* What you have to do
Please transcribe the data exactly as shown, skipping the images.
<<<<
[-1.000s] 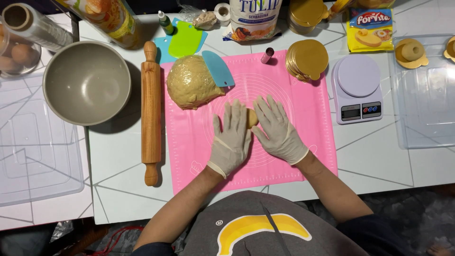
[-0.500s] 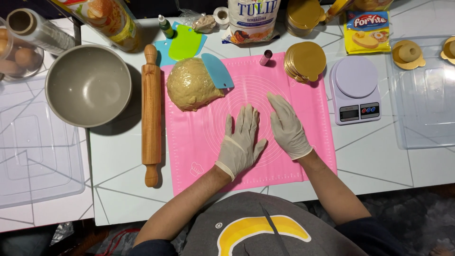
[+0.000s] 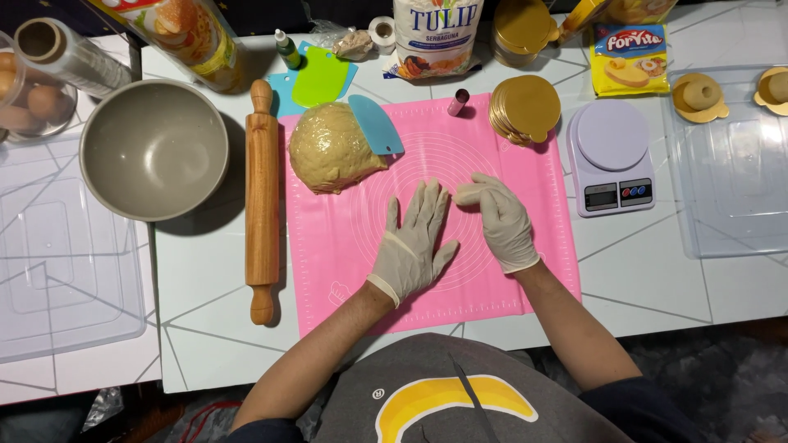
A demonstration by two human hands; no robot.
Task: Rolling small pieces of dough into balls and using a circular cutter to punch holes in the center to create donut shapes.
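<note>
1. Dough piece (image 3: 469,194), small, pale: gripped in curled fingers of right hand (image 3: 502,223), over pink mat (image 3: 345,246).
2. Left hand (image 3: 413,242): gloved, flat on mat, fingers spread wide, holding nothing.
3. Dough mass (image 3: 331,148) on mat, blue scraper (image 3: 376,125) leaning against it.
4. Grey bowl (image 3: 153,148): nothing inside.
5. Clear container (image 3: 29,102), far left: eggs inside.

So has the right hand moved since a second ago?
Yes. The right hand has shifted away from the left hand, toward the kitchen scale, and now curls around a small dough piece.
</note>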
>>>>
* Completed task
[-1.000s] 
[-0.500s] 
[+0.000s] 
A demonstration by two human hands; no robot.
Task: Rolling small pieces of dough into balls and using a circular cutter to punch holes in the center to create donut shapes.
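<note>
1. Dough piece (image 3: 469,194), small, pale: gripped in curled fingers of right hand (image 3: 502,223), over pink mat (image 3: 345,246).
2. Left hand (image 3: 413,242): gloved, flat on mat, fingers spread wide, holding nothing.
3. Dough mass (image 3: 331,148) on mat, blue scraper (image 3: 376,125) leaning against it.
4. Grey bowl (image 3: 153,148): nothing inside.
5. Clear container (image 3: 29,102), far left: eggs inside.

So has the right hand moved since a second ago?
Yes. The right hand has shifted away from the left hand, toward the kitchen scale, and now curls around a small dough piece.
</note>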

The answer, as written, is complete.